Organiser ASO said today that more details will be available at a press conference on January 14.
This morning, the organiser wrote on Twitter, "Grand Départ 2017: Düsseldorf #TDF2017" to break the news that had been rumoured for the last months.
"The Grand Départ is a huge opportunity for Düsseldorf – for our city marketing, the Sportscity Düsseldorf and Düsseldorf as a cycling friendly community," said Mayor Thomas Geisel.
"It is an honour for the German sports nation when the world wide biggest sports event in 2017 will start in Düsseldorf. I am confident that the entire Tour de France will be broadcasted live on German TV."
London, which beat Edinburgh and Manchester to host the Grand Départ, pulled its bid in September and put the fashion and art city on the Rhine River in pole position for the 2017 Tour start.
>>> BBC report reveals how close the 2017 Tour de France came to starting in London
Düsseldorf decided in a narrow 40-39 vote bid for the grand tour in November. It reportedly was up against Münster and Mannheim, and the Saarland state, to win over ASO.

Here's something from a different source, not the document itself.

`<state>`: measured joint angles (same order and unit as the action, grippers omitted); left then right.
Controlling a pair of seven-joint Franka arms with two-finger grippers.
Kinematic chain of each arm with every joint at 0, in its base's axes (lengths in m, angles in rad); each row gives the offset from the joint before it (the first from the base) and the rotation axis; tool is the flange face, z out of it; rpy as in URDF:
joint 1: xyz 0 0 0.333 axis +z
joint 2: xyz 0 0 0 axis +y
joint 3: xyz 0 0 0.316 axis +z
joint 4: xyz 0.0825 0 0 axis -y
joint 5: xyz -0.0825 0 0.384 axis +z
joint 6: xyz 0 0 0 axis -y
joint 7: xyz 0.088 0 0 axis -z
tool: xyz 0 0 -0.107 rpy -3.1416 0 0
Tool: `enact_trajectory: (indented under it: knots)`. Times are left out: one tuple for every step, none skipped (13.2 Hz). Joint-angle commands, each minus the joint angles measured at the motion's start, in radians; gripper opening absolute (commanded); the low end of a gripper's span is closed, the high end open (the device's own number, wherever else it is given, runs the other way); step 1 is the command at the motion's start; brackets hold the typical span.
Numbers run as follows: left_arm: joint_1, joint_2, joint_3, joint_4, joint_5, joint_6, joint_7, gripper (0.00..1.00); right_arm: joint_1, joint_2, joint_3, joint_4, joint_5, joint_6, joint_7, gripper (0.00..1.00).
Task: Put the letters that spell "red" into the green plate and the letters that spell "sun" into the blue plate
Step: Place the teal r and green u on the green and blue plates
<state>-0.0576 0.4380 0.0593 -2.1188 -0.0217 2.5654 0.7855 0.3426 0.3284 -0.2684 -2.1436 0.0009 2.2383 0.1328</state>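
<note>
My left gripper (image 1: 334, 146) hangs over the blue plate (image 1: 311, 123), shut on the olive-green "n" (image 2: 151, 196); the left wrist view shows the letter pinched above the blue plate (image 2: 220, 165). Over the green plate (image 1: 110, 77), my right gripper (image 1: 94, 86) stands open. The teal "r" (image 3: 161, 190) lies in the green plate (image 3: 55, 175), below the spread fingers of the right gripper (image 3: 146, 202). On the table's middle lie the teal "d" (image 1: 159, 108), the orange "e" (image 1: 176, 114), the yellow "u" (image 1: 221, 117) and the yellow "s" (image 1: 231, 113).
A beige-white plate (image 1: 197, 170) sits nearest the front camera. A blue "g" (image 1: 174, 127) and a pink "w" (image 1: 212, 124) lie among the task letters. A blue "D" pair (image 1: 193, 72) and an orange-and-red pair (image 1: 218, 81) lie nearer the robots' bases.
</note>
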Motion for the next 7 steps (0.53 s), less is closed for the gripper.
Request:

It is the first time for Germany to see off the three-week French grand tour since West Berlin in 1987.
Watch: Best of the 2015 Tour de France
ASO said today that on January 14 it would host two press conferences, first in Paris and then in Düsseldorf, to detail its plan. A Grand Départ typically runs four to five days.
Teams arrive on Wednesday, a team presentations and press conferences on Thursday and Friday, and the first stage on Saturday. Followers will have to wait until next month, but additional stages could take place south through the Rheinland before the Tour re-enters its homeland near Metz.
It will not be cheap. According to the SID news agency, Düsseldorf's budget should be around €6.2 million or £4.6 million, but it should bring in €57 million (£41.9) to hotels and generate €30 million (£22.0m) in advertising.
London's budget was to be £35m and was "an awful lot to spend on a one-off event when you could put that money in to long-term projects," said Mayor Boris Johnson when he pulled the bid.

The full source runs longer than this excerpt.